Ormai, è evidente che Pisapia non sia l’alternativa a Renzi.
Gli eventi di queste ultime settimane hanno dimostrato, in modo plastico, come l’ex-Sindaco di Milano, pur capeggiando ancora il Movimento di Articolo 1, non ha alcuna intenzione di sfidare Renzi sul piano della leadership del futuro Centro-Sinistra.
D’altronde, i numeri parlano chiaro: lo sfidante di Renzi per la guida, alle prossime elezioni politiche, dello schieramento progressista deve venire fuori dallo stesso PD e non può, di certo, essere espressione di un’identità partitica, appena costituita, che nei sondaggi non arriva neanche al 5%.
Ciò significa che Pisapia sarà determinante in altro modo, per creare le condizioni di una sconfitta renziana in fase di allestimento e preparazione delle candidature.
È ovvio che, all’interno del PD, stanno emergendo ipotesi alternative a Renzi molto credibili, una delle quali è quella di Franceschini, che può richiamarsi alla nobile tradizione cattolico-democratica, oltreché al suo ottimo lavoro di Ministro della Cultura.

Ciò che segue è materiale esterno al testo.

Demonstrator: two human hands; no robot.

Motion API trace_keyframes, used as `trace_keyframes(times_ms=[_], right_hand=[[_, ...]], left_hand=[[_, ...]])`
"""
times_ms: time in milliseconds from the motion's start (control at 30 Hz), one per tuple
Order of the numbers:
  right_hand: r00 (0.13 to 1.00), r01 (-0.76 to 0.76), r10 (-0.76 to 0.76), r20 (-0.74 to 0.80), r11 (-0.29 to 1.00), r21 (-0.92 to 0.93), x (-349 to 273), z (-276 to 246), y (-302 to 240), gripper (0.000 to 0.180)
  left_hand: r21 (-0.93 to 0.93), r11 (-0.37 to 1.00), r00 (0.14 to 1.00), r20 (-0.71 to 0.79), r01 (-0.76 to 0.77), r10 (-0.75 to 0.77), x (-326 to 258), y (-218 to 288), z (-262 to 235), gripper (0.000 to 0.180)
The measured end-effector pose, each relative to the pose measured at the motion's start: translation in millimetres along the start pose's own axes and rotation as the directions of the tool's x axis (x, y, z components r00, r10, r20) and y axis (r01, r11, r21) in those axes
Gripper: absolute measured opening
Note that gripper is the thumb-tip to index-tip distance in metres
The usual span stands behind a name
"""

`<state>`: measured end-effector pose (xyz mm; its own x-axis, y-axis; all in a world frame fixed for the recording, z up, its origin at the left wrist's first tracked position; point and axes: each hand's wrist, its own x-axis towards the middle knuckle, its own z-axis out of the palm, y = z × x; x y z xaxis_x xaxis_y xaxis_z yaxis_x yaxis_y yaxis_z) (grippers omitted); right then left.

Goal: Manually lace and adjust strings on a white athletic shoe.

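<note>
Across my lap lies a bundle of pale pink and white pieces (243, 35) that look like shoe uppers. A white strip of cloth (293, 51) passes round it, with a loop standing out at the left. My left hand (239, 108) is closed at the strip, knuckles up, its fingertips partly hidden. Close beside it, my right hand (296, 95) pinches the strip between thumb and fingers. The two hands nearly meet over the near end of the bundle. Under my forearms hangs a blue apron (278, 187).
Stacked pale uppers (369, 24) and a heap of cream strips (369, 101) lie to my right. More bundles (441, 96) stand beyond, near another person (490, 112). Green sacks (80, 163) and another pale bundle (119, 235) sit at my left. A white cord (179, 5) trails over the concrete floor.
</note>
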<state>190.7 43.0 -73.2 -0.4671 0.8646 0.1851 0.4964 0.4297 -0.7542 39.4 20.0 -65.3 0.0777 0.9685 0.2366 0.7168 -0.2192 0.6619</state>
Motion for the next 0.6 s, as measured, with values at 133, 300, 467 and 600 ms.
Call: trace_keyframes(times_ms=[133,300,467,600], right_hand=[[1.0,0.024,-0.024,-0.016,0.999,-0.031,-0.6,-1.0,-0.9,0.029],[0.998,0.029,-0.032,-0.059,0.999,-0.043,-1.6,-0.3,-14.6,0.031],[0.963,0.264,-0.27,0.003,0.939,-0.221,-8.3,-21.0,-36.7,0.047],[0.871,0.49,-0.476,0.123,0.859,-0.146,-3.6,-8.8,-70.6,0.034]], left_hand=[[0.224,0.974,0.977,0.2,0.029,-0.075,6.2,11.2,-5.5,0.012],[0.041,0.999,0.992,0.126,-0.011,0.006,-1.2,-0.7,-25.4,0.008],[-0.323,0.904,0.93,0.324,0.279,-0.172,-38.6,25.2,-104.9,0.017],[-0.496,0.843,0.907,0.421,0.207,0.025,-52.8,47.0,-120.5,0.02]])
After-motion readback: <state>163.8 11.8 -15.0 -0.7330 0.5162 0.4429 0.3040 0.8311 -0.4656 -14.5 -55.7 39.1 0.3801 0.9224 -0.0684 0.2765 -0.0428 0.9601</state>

In tal senso, l’operazione, che da settembre in poi verrà dispiegata, è molto chiara: creare un ampio schieramento che metta insieme il PD anti-renziano con tutte quelle espressioni della Sinistra moderata, che hanno interesse a ricreare condizioni analoghe a quelle che, nel nostro Paese, si ebbero ai tempi dell’Ulivo e della leadership di Prodi.
È pleonastico sottolineare che un simile progetto deve superare molte difficoltà: il PD, al suo interno, è ancora di stretta osservanza renziana, per cui immaginare che l’ex-Sindaco di Firenze possa essere scaricato in autunno, per far posto ad un diverso candidato allo scranno di Palazzo Chigi, appare un’eventualità improbabile, ma si sa bene che, in politica, ciò che oggi è inverosimile, può divenire possibile già il giorno successivo.
Un eventuale raccordo fra Franceschini, lo stesso Pisapia, Articolo 1 e l’area un tempo lettiana può creare le condizioni per un rovesciamento degli odierni rapporti di forza: d’altronde, una corsa solitaria del PD renziano si tradurrebbe in una sconfitta quasi certa, per cui si impone l’esigenza di un’alleanza con quanti sono di Sinistra, pur non militando più nel PD.
In tal senso, tocca agli uomini più saggi costruire un’alleanza che rimarchi quanto di buono realizzò lo schema ulivista nel corso della Seconda Repubblica, pur in assenza di un leader indiscusso, qual era allora il Professore Prodi.
La dinamica politica è sovente imprevedibile, per cui, da qui al prossimo febbraio, tutto può accadere, anche se oggi la presenza renziana appare, ancora, preponderante.
Non può sfuggire che la stessa eventuale riforma della legge elettorale può imprimere un’accelerazione sul processo di riaggregazione dell’area progressista: un eventuale premio di maggioranza, dato alla coalizione e non ai partiti, imporrebbe di ragionare entro schemi di natura ulivista.
Certo è che in gioco, questa volta, è il futuro delle nostre istituzioni repubblicane, perché un’ipotesi di ingovernabilità, all’indomani del voto, sarebbe deleteria non solo per i partiti, ma per la nostra stessa democrazia.